The Round Table Club was formed in 1923 and in 1926 memberships were changed from church memberships to a personal membership. The board was increased to 24 members. Card parties were allowed beginning in 1929, but mixed dancing parties were taboo until 1931.

In 1931, the Elsie Gile Scott mansion located at Main Street and West Avenue went on the real estate market, and the association decided to purchase the estate. Known as "Pasadena," the property was secured with $5000 down, the $15,000 balance due in $1000 annual payments. The first floor was used as club meeting rooms and offices. Rooms on the second and third floors were rented to young women. The home provided space for 30 women in residence. The barn on the property was redesigned to be a gym and was later used as the youth center or "Teen Arena."

In 1945 the mortgage was paid off and some improvements to the facility were made the following year. The Y.W.C.A. became a member of the reorganized Community Chest in 1949.

By 1960, program space for the Y.W. was at a premium. To accommodate all the women who wanted to use the facility for exercise and physical fitness programming, the board decided to build an addition on the premises. A plan was drawn up by Carl Schubert & Associates architectural firm. A separate gym, auditorium, and locker rooms would occupy the new building. The Y.W.C.A had been using the Y.M.C.A. facilities for aquatic programs.

Since the Y.M.C.A. was also anxious to launch a building fund campaign, the United Fund (now called the United Way) urged the two groups to combine efforts into a joint owned and operated building. This way, the United Fund directors thought, the La Crosse community would be asked for money only once rather than twice within two years by similar groups.

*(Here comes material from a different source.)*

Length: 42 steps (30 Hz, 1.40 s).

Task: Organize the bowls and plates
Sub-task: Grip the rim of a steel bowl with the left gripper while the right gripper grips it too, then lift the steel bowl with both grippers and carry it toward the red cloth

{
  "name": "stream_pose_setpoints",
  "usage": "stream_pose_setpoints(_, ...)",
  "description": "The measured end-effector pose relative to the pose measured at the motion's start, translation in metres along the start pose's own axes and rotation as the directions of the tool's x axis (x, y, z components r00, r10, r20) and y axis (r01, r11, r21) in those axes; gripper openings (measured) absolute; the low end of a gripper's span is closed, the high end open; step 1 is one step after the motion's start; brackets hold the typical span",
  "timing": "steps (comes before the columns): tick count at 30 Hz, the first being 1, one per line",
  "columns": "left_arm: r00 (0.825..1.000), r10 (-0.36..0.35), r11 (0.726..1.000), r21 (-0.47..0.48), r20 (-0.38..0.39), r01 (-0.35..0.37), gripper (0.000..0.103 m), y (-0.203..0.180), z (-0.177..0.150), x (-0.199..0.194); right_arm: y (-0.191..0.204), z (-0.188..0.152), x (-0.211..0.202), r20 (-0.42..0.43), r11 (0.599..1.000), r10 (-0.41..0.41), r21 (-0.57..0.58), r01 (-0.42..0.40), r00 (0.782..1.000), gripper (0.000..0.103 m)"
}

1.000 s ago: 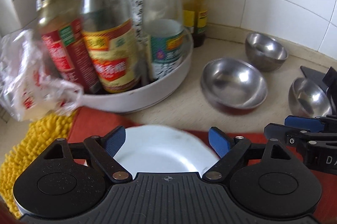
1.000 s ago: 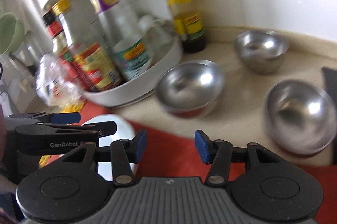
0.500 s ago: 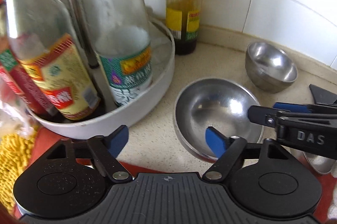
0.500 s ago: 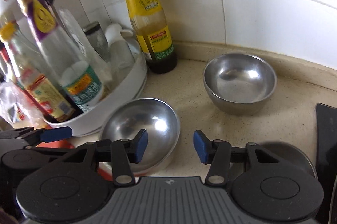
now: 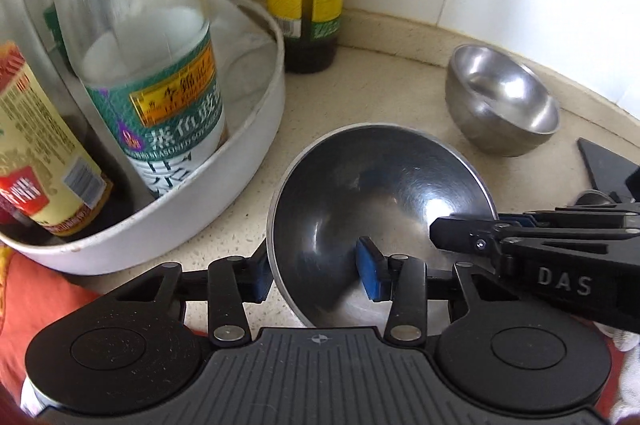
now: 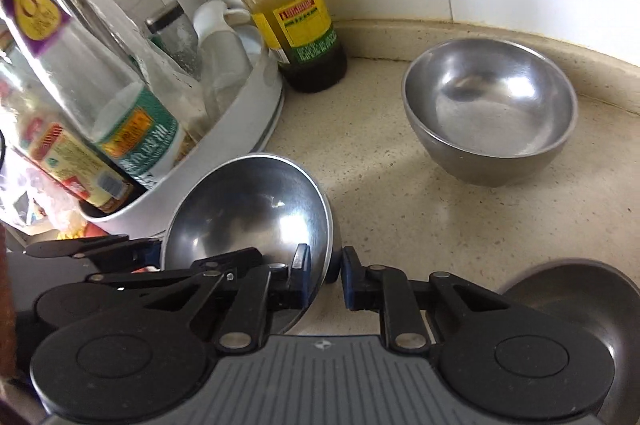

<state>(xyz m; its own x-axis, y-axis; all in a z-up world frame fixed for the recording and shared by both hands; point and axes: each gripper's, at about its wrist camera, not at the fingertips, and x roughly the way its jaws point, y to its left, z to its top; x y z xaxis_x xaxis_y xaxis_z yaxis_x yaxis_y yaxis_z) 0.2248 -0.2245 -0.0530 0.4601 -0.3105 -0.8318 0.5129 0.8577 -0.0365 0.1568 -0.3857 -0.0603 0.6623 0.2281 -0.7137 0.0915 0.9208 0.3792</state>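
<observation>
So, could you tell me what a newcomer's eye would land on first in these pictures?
Probably the near steel bowl, centre foreground, pinched by both grippers: the left gripper on its near rim, the right gripper on its right rim. Next, the sauce bottles in the white tray at left, and a second steel bowl by the wall.

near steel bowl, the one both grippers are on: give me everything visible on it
The near steel bowl is round, shiny bare metal, empty, with a thin rim and bright glints inside. It sits tilted on the speckled counter, close beside the white condiment tray; contact there is unclear. The left gripper has just closed across its near-left rim, one blue pad inside and one outside. The right gripper has likewise closed on the right rim.
</observation>
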Motion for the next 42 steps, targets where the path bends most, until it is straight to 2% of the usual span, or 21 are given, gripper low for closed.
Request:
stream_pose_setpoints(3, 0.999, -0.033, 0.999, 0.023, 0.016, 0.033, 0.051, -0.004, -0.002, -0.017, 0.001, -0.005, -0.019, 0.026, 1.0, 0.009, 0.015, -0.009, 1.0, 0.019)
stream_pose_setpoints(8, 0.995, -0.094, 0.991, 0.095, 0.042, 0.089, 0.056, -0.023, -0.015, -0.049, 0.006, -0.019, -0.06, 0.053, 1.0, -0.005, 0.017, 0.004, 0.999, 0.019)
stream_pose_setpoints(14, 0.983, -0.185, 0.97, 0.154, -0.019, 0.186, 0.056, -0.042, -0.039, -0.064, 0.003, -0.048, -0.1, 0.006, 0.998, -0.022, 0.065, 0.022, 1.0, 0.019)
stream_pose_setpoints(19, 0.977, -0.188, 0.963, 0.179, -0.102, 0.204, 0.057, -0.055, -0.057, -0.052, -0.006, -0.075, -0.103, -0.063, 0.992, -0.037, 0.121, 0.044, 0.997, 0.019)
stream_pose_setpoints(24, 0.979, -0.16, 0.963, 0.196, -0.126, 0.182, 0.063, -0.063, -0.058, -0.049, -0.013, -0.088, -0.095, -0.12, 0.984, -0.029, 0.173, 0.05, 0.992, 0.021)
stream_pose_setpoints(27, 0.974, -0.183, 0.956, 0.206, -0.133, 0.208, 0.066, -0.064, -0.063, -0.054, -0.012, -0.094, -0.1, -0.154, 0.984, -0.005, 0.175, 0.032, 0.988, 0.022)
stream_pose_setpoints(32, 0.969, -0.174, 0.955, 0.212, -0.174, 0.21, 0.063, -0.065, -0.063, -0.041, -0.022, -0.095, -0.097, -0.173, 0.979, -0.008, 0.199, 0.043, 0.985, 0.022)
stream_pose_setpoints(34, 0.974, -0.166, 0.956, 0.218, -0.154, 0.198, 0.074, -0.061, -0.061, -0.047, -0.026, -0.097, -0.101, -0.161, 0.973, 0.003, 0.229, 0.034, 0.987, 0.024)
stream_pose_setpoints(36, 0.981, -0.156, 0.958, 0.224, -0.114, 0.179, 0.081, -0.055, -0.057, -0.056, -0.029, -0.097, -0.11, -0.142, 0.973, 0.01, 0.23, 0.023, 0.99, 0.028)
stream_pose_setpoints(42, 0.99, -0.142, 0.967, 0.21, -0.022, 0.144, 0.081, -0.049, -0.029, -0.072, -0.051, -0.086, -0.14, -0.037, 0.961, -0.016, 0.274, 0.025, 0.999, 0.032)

The boards began efforts to cooperate, and a Joint Advisory Committee was formed consisting of Russell Aldrich, Mrs. Raymond Hutson, Allen Menke, Mrs. Burt Smith, David Nudd, Mrs. Carl Iverson, Ken Dahl, Mrs. John Custer, Ted Griffen and Elizabeth Simpson. Eventually an operating agreement was decided upon, and in 1963 a professional fund raising group was hired to help get a campaign fund underway.

Each group would maintain its own programming and staff but the building would be owned and operated jointly. The Board of Trustees of the Y.M.C.A. and the Board of Trustees of the Y.W.C.A. both owned the building equally. The Joint Executive Committee was set up to coordinate general building policies and establish the budget for shared expenses.

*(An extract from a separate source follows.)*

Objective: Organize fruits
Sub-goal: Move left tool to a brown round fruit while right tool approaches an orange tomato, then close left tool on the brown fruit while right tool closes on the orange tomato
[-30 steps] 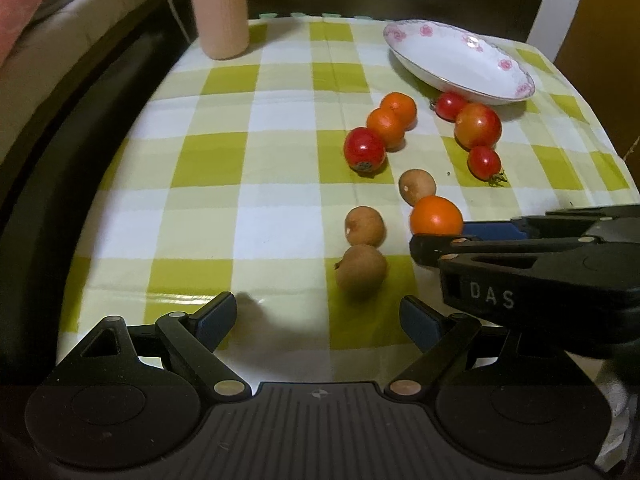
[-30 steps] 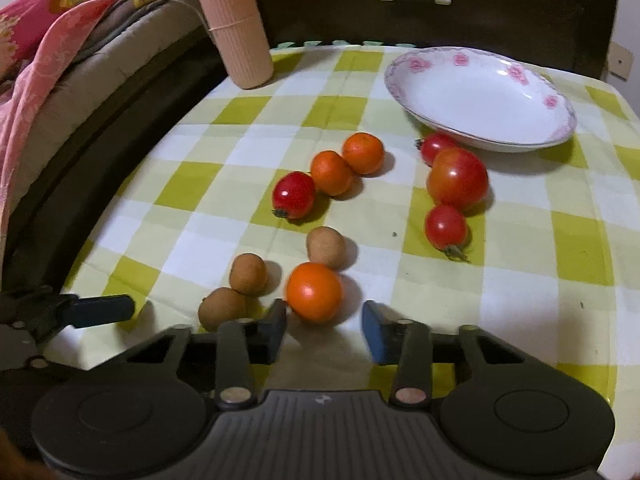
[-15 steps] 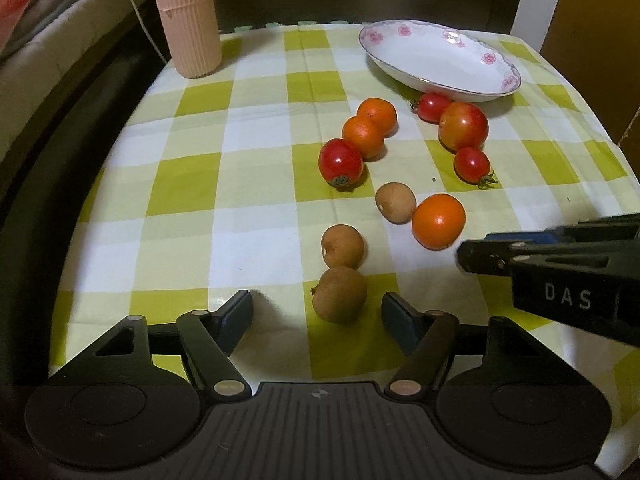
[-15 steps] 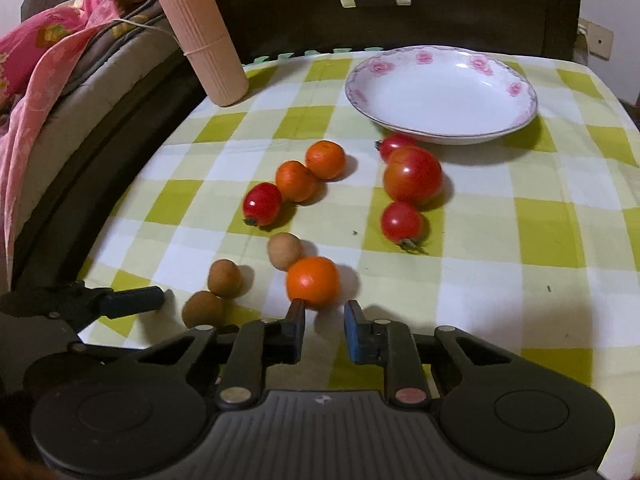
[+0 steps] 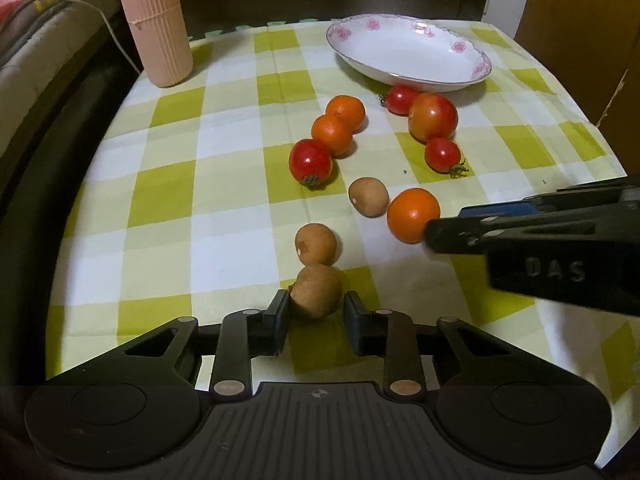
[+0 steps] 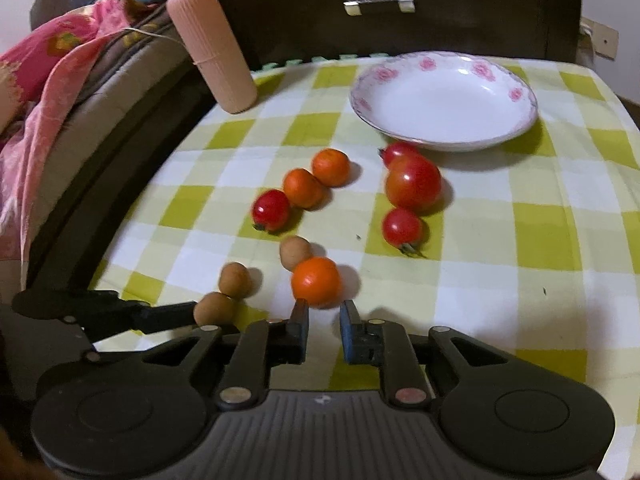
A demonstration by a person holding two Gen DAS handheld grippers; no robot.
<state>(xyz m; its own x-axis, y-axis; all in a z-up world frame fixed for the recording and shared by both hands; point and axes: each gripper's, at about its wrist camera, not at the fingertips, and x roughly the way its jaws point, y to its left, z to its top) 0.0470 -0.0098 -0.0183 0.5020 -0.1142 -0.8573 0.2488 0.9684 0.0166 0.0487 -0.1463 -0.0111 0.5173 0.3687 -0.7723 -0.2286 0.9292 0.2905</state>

The Joint Fund Campaign kicked off fund raising efforts in April 1966. A total of 1,174 pledges worth $1,326,681 were gathered. The Y.M.C.A. building services consultants were contracted by the local Y.M.-Y.W. to work with Carl Schubert & Associates architects in establishing guidelines for space and furnishings, particularly in relation to the natatorium and gymnasium areas. The financial goal was accomplished with the help of 200 volunteers who contacted corporations and citizens.

An auction was held on July 24, 1967, to sell off furniture, stained glass windows, paneling, light fixtures, fireplaces and the like from the Scott Mansion. The auction brought in $6,000 which was put into the building fund. Out of building funds, a temporary quarters was purchased for the Y.W. "The White House" at 110 West Ave. South was home during the two years of construction. The new joint building opened officially November 24, 1969. More than 5,000 people attended the first open house.

The new 70,000-square-foot building included a double-court gym, an Olympic-size swimming pool, locker rooms, showers, three handball courts, workout rooms, "women's health club," "men's athletic club," game room, a multi-purpose room, four meeting rooms, a play-school, nursery, hobby room and offices.

In early 1971 officers of the United Fund recommended the operation of the Y.M. and Y.W. be under one executive director. At that time the Y.W. was searching for a new executive director. However, to retain national affiliation, the local organization was required to have a voting woman director and control over its own budget and programs.

The combined membership of the Y.W. and Y.M. in 1969 was approximately 2,000. By 1972, that figure had increased dramatically, so more land adjacent to the joint facility was purchased. One house was demolished and one home and two duplexes were retained as rental property.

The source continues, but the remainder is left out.